• **EXERCISE OBJECTIVE**: Could you set down exactly the lines of the data below, starting at the one that holds "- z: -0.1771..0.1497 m" and ending at the one that holds "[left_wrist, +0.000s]", both included, and only those?

Collection entries
___

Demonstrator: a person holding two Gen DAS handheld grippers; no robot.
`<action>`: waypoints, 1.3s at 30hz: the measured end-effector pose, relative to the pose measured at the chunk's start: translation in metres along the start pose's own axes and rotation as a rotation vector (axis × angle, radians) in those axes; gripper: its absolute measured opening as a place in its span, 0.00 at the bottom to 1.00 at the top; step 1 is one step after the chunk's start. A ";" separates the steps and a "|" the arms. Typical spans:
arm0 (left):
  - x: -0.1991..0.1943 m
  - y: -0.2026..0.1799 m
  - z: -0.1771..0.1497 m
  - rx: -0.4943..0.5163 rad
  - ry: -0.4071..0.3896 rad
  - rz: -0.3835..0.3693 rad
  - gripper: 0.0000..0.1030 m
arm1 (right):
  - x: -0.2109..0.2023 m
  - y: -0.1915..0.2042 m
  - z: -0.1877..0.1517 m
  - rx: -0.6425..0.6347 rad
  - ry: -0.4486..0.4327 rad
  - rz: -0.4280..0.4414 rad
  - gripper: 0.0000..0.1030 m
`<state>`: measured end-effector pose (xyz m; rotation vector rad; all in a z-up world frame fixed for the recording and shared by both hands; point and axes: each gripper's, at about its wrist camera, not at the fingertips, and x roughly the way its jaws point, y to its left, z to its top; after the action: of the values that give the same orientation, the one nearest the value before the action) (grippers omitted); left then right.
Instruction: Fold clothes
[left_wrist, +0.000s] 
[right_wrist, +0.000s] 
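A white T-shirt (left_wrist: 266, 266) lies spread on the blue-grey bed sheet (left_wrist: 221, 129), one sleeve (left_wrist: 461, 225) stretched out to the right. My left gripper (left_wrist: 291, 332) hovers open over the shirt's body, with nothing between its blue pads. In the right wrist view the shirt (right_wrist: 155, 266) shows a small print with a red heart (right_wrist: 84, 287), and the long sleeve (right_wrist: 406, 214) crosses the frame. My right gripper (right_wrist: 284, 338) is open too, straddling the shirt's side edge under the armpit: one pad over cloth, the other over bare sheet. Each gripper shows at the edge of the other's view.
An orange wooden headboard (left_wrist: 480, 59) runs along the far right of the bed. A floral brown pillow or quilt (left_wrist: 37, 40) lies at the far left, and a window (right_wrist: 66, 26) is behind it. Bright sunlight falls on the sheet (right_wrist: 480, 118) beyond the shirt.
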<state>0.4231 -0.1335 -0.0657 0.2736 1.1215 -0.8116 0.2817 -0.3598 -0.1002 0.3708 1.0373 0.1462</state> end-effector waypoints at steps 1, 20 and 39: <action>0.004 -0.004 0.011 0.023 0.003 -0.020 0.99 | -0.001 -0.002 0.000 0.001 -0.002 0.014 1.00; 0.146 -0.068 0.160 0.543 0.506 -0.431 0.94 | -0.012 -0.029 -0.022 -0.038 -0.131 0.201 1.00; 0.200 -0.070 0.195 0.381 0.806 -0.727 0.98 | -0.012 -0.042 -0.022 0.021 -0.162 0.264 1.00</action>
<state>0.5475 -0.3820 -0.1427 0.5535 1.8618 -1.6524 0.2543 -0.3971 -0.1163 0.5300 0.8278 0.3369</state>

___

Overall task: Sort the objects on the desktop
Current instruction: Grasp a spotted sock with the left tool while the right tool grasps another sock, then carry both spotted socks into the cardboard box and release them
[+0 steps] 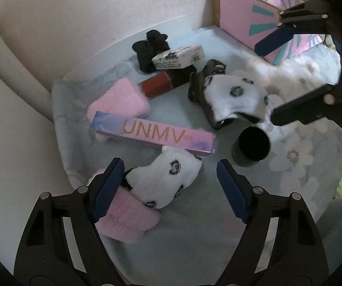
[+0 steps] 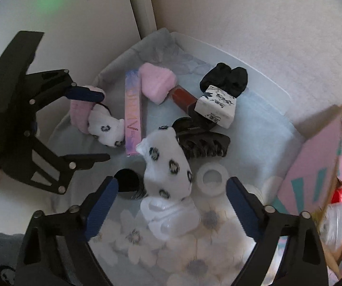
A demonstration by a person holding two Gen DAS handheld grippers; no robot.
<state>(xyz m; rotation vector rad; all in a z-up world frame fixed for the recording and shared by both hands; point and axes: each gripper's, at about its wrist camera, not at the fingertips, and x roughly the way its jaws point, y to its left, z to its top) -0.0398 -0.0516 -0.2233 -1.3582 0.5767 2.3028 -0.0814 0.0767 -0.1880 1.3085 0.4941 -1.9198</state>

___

• **TASK OUTPUT**:
  - z: -0.1771..0.1497 m
  - rx: -0.4943..0.5163 rad
  - ry: -0.4071..0.3896 rad
  - rz: -0.3835..0.3693 rad
  - gripper: 0.0000..0.1030 m
arm1 (right):
  - x: -0.2109..0.2023 m
  - y: -0.1915..0.2042 m
  - z: -0.1877..0.1517 m
  - rx: -0.6425..0.6347 rad
  - ry: -0.4486..0.4327 rad
  - rz: -0.4280..0.4414 rad
  - gripper: 0.0000..0.1030 m
`<state>`: measured end-effector pose (xyz m; rotation vector rad; all in a z-up world frame fixed for the recording and shared by both hands; point and axes: each gripper's, at about its wrist camera, not at the fingertips, and x roughly the way its jaws point, y to its left, z to its top; after the action: of the values that give the same orientation, the one nearest the value before the action) (grippers omitted); left then right.
Instruction: Fold clothes
[left_wrist, +0.000s] 

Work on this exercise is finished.